Insurance Co. of North America v. Allgood Electric Co.

494 S.E.2d 728, 229 Ga. App. 715, 98 Fulton County D. Rep. 10, 1997 Ga. App. LEXIS 1494, 1997 WL 795275
CourtCourt of Appeals of Georgia
DecidedDecember 5, 1997
DocketA97A1386, A97A1387
StatusPublished
Cited by7 cases

This text of 494 S.E.2d 728 (Insurance Co. of North America v. Allgood Electric Co.) is published on Counsel Stack Legal Research, covering Court of Appeals of Georgia primary law. Counsel Stack provides free access to over 12 million legal documents including statutes, case law, regulations, and constitutions.

Bluebook
Insurance Co. of North America v. Allgood Electric Co., 494 S.E.2d 728, 229 Ga. App. 715, 98 Fulton County D. Rep. 10, 1997 Ga. App. LEXIS 1494, 1997 WL 795275 (Ga. Ct. App. 1997).

Opinions

Beasley, Judge.

These two appeals are from portions of the trial court’s judgment on a motion for j.n.o.v.

Insurance Company of North America, the prime contractor’s surety on a state-owned construction project, appeals from the denial of its j.n.o.v. motion awarding a second-tier electrical subcontractor, Allgood Electric Company, Inc., benefits under the prime contractor’s statutory payment bond. See OCGA § 13-10-1 (b) (2) (A). We affirm the judgment against the surety because there is proof authorizing the jury’s finding that Allgood is entitled to benefits under the payment bond for the unpaid balance of its lump-sum subcontract with the prime contractor’s security system contractor, Micro Manage[716]*716ment Associates, Inc.

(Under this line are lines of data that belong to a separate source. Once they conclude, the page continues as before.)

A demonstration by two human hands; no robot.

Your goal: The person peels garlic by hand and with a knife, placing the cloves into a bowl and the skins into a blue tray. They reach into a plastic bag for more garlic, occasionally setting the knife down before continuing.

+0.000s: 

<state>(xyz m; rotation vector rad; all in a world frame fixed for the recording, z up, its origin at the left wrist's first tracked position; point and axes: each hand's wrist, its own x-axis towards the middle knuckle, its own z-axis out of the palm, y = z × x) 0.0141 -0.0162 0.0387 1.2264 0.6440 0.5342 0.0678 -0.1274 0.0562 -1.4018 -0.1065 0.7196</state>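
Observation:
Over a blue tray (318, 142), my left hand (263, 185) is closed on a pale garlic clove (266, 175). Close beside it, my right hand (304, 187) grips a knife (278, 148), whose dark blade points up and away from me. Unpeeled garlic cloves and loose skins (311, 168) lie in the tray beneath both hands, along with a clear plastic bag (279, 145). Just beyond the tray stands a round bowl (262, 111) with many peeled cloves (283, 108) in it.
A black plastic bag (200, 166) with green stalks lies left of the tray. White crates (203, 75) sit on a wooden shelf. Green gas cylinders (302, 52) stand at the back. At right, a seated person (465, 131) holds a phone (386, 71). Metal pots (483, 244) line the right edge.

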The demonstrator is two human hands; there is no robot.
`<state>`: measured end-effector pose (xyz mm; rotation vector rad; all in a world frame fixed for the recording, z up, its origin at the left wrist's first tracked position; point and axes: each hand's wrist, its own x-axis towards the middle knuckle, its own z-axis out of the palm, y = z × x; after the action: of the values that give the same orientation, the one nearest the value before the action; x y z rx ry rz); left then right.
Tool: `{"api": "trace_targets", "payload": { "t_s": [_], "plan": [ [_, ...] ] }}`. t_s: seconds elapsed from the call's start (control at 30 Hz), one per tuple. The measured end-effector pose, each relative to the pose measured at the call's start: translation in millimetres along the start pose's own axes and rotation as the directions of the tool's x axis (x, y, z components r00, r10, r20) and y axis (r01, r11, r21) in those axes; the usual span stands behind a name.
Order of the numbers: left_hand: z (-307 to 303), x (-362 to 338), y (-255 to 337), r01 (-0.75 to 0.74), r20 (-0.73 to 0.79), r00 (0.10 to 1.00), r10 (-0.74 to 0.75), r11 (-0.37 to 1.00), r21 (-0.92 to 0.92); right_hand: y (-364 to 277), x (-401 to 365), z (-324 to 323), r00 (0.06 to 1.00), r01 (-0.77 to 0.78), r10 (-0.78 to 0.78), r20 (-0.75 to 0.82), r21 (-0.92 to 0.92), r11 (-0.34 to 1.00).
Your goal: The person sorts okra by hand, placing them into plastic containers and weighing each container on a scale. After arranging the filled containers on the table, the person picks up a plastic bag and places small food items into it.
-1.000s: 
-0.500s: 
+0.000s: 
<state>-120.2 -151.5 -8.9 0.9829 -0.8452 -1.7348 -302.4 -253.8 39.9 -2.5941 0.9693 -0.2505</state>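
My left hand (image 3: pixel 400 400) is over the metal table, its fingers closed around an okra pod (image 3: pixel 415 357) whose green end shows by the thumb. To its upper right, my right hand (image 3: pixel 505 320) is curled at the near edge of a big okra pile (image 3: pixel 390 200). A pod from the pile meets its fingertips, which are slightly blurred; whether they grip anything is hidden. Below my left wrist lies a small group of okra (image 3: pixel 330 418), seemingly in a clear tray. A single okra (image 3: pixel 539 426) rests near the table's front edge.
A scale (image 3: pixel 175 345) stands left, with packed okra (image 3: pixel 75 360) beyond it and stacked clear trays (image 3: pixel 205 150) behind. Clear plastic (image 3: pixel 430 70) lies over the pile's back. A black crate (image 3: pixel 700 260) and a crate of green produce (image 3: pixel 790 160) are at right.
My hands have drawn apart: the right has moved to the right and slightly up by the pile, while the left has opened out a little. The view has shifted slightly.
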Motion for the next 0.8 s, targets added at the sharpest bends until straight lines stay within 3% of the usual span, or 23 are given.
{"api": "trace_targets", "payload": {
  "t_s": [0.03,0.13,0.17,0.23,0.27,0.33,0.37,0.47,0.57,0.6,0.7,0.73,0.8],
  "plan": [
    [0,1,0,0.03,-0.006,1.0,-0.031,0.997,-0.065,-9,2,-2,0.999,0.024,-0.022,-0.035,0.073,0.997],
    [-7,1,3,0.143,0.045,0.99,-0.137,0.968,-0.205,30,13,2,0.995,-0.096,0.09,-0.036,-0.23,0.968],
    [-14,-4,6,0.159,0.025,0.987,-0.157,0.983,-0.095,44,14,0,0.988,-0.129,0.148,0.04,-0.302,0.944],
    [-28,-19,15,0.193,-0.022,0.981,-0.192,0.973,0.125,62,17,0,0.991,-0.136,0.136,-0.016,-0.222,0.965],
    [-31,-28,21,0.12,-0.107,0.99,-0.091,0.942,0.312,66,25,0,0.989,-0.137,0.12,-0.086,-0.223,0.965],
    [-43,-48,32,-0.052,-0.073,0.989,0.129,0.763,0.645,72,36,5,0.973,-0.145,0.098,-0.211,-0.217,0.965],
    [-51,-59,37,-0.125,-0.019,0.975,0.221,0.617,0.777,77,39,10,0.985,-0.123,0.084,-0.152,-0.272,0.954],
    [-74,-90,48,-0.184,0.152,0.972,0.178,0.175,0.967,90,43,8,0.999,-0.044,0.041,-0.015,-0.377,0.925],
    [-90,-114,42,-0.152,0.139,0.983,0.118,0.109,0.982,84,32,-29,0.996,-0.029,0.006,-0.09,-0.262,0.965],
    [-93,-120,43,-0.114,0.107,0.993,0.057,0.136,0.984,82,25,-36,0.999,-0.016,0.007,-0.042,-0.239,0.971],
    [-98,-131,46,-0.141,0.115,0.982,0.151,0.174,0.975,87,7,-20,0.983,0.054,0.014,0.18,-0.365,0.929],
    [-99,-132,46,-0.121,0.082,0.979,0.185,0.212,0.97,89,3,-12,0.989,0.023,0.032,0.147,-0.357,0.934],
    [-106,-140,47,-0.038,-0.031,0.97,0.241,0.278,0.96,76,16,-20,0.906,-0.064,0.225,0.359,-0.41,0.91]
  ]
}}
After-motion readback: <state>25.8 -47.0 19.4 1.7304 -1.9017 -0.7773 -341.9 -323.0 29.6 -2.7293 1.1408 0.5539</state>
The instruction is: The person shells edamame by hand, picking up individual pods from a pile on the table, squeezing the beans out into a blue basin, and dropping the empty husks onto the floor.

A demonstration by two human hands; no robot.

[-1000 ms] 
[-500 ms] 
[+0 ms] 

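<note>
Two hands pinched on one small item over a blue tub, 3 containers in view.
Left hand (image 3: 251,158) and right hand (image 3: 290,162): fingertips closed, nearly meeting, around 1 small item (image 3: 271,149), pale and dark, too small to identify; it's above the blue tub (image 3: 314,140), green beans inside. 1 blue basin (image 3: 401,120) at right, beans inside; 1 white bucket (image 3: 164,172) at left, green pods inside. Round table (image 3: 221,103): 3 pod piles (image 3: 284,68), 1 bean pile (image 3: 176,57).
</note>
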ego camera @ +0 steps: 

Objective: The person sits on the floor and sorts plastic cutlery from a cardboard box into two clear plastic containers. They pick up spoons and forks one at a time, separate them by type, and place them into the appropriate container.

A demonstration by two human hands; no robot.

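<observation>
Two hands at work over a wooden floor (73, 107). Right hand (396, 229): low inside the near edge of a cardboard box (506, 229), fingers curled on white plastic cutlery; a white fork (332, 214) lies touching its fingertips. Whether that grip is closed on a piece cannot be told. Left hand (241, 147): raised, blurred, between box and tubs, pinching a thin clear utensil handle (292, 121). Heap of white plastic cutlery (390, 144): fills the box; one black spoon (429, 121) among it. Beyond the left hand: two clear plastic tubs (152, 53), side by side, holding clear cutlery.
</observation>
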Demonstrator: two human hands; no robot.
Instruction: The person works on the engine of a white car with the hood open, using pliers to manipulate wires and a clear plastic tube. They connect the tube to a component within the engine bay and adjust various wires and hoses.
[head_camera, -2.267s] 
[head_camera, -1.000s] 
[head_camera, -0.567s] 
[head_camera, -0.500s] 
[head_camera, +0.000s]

Allgood cross-appeals from that part of the same judgment entered in favor of the surety notwithstanding a jury’s verdict awarding Allgood attorney fees and expenses of litigation under OCGA § 13-6-11.

We reverse the ruling because Allgood’s proof that the surety refused to negotiate its pre-suit claim under the payment bond authorized the jury’s finding that the surety acted in bad faith in dealing with Allgood and because competent evidence supported the amount of the award.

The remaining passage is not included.